Another week gone as LJMU interns and only four remain meaning four more blog posts. Maybe five. If I’m really feeling mean 😉

Hello and welcome to another Blog by Jade. This week I have decided to focus on The Animal World. It is a 1890 periodical available in the LJMU archives and is a years’ collection of the monthly magazine; The Animal World.

Firstly, a little bit about the week and what made me choose this week’s topic: It has been a busy and sporadic week with illnesses and events meaning Roisin and I have only had two days working together! Despite this, we have made considerable progress in researching and developing a timeline for our exhibition. For the timeline we had to conduct research about significant events from 1820-1910. One of which being the founding of the RSPCA.

Clarke, L. (2015). RSPCA and Other Charities May Lose Prosecution Powers. Available: Last accessed 2017.

Now, I know what you’re thinking; what does the RSPCA have to do with this periodical? Well, with the help of Google and the many other sources LJMU has to offer, I can tell you:

The story stars with the abolishment of the slave trade which began as a campaign spearheaded by devout Christians called ‘Quakers’, who believed all people were made in God’s image: God was the Father of all mankind, all nations were his ‘offspring’ or ‘of one blood’ (Dr Coffey, 2006). The Church of England was quick to add to this, defending animals by quoting religious teachings such as; ‘humans are co-partners with the rest of creation.’ (RS Revision, 2015). With this, Reverend Arthur Broome founded a voluntary organisation that is well known to this day. The Society for the Prevention of Cruelty to Animals (SPCA) was established in 1824 in a London coffee shop. Today, it is commonly known as the ‘RSPCA’ because Queen Victoria later gave permission to add the royal ‘R’.

According to the RSPCA website; when the organisation was founded, it was a challenge to get the British public to recognise animals as sentient beings (RSPCA, 2017). It is said that prior to the formation of the organisation, ‘agents’ would circulate Smithfield Market in order to pursue any mismanagement of animals. It became increasingly apparent that RSPCA advertisement through the Church and Press was not sufficient and so ‘inspectors’ were sought to prosecute (History House, 2016).

This is where The Animal World comes in: it was an RSPCA creation and published by S.W Partridge and Co. This large book with its red cover and gold lettering is a collection of the RSPCA’s monthly magazine bound together. Each issue, dating from January 1890, displays a unique image, which was the magazine’s front cover, centred on different aspects of animal culture in Victorian life. To exemplify, the sketches of animals incorporate exoticism, domesticity, and love and friendship. Each issue follows a similar format with advertisements on the opening pages relating to animals in the domains of shelters and new homes. Following this there is an animal based story with accompanying artwork, a ‘letters to the editor’ section, and then general notices and advertisements (The Animal World, 1890).

Me and ANWO
Me and; RSPCA (1890) The Animal World. London: S.W. Partridge and Co.
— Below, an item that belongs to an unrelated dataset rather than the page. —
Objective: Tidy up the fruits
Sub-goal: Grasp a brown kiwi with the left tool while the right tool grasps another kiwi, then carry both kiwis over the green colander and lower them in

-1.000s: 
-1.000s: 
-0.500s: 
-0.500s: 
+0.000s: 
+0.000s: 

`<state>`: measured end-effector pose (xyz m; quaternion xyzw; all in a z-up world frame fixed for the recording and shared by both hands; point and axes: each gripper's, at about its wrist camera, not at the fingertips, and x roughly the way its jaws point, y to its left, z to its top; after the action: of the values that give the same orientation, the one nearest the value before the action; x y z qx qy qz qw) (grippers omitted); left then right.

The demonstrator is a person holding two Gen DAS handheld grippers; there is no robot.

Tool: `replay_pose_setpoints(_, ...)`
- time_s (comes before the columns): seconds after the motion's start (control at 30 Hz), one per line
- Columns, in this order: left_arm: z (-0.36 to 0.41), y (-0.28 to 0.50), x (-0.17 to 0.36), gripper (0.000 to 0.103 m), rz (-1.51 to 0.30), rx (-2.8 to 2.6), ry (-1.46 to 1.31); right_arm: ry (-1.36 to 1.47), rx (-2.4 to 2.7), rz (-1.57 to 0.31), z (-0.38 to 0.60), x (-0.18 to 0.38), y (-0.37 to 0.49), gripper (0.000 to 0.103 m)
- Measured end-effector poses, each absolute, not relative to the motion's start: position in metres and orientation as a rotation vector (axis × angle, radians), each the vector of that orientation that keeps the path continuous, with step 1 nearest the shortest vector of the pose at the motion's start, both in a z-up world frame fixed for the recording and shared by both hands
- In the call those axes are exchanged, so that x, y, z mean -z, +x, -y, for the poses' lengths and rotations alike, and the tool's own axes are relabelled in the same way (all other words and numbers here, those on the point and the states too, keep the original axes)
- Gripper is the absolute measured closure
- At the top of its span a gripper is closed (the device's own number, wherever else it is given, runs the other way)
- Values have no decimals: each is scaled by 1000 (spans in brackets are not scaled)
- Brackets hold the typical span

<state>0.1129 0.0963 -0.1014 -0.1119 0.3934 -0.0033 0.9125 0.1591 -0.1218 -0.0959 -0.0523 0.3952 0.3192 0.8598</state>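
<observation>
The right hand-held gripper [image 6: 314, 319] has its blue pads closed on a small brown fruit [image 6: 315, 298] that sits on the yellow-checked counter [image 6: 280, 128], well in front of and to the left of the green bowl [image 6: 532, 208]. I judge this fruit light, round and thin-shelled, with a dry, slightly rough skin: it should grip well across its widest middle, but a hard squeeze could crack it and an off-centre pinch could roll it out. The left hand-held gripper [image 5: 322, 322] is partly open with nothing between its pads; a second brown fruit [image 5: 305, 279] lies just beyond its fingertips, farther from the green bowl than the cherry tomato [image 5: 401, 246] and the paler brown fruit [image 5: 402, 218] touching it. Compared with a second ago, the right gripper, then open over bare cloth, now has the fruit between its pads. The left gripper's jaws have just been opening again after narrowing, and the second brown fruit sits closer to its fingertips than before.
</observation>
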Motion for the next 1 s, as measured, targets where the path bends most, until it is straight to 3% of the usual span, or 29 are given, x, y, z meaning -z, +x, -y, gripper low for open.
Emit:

The ‘letters to the editor’ section is the key part to this factual-rollercoaster of a blog. It indicates how the culture of keeping pets was communicated in the Victorian era. This book is the hallmark of the Victorians’ changing attitudes and newfound holistic approach towards animals. For example, in February of 1890, an E. O. wrote in to the magazine requesting help from readers regarding the condition of her rather exotic cockatoo.

ANWO Letters to Editor
RSPCA (1890) The Animal World. London: S.W. Partridge and Co. P. 31.


Then, in the following issue, there is an ‘answers to correspondents’ section, whereby other readers can submit their opinions to others. In this case, two people decided to give advice to E. O. one telling her to take the bird to the vets, and the other to just rub cream on the chest of the cockatoo.

ANWO Correspondents
RSPCA (1890) The Animal World. London: S.W. Partridge and Co. P. 47.


The clear differences between the answers demonstrates the variances of education regarding these animals that each Victorian person has. It is still like this today but with the help of the internet and a century or so of further research in animal health we have a little bit more of an idea. I’d take the cockatoo to the vets, BTW.

There are other answers like this in The Animal World and if you have access to a public library, or even LJMU’s archives I definitely suggest a quick read as they can sometimes be pretty funny and interesting.

To conclude the blog post I will, of course, post the next ‘Puzzle Page’ from the much-loved The Children’s Friend. I hope you all managed to crack the puzzles and I wish you all best of luck with this set:

Wilson, C. (1884) The Children’s Friend. London: S. W. Partridge & Co. p. 47.


See you next week!

Jade x



Blue Cross. (2017). Welcome to Blue Cross for Pets. Available: Last Accessed 2017.

Dr Coffey, J. (2006). The Abolition of the Slave Trade: Christian Conscience and Political Action. Available: Last accessed 2017.

History House. (2016). A Look at the First Steps on the Road to Animal Welfare. Available: Last accessed 2017.

RS Revision. (2015). Animal Rights. Available: Last accessed 2017.

RSPCA. (2017). Our History. Available: Last accessed 2017.

RSPCA (1890) The Animal World. London: S.W. Partridge and Co.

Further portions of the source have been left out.